# Work instruction
What you return must match the listing below exactly, minus any pictures.

── Supplied material ──

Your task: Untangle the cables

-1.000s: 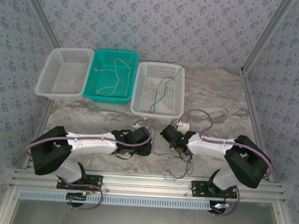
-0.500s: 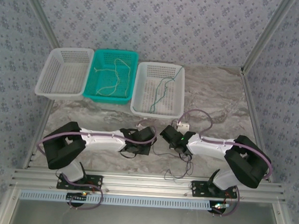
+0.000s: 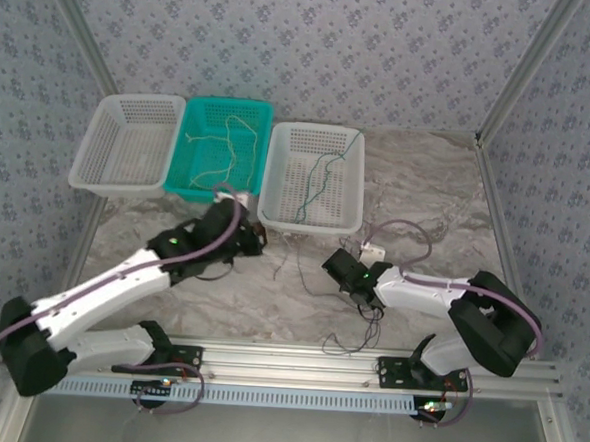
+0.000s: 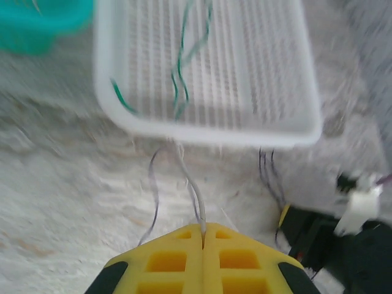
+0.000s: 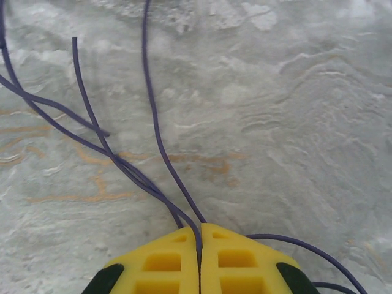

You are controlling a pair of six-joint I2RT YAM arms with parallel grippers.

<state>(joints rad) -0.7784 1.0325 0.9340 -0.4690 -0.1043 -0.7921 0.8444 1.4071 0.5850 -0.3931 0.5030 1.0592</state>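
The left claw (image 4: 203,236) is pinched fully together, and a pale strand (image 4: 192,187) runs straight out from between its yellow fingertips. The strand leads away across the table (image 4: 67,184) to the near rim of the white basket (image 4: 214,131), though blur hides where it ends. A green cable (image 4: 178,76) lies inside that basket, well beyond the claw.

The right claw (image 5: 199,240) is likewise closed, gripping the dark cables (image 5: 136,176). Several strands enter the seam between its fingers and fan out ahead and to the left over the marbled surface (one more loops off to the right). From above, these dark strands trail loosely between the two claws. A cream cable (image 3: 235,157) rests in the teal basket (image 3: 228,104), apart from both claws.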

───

# Result of this exercise
Your task: Untangle the cables

-1.000s: 
-0.500s: 
+0.000s: 
+0.000s: 
+0.000s: 

You are controlling a pair of six-joint I2RT YAM arms with parallel grippers.

<state>(joints rad) -0.7784 1.0325 0.9340 -0.4690 -0.1043 -0.7921 0.8444 1.4071 0.5850 -0.3931 0.5030 1.0592</state>
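The left claw (image 4: 203,236) is pinched fully together, and a pale strand (image 4: 192,187) runs straight out from between its yellow fingertips. The strand leads away across the table (image 4: 67,184) to the near rim of the white basket (image 4: 214,131), though blur hides where it ends. A green cable (image 4: 178,76) lies inside that basket, well beyond the claw.

The right claw (image 5: 199,240) is likewise closed, gripping the dark cables (image 5: 136,176). Several strands enter the seam between its fingers and fan out ahead and to the left over the marbled surface (one more loops off to the right). From above, these dark strands trail loosely between the two claws. A cream cable (image 3: 235,157) rests in the teal basket (image 3: 228,104), apart from both claws.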

The exercise calls for nothing more than this answer.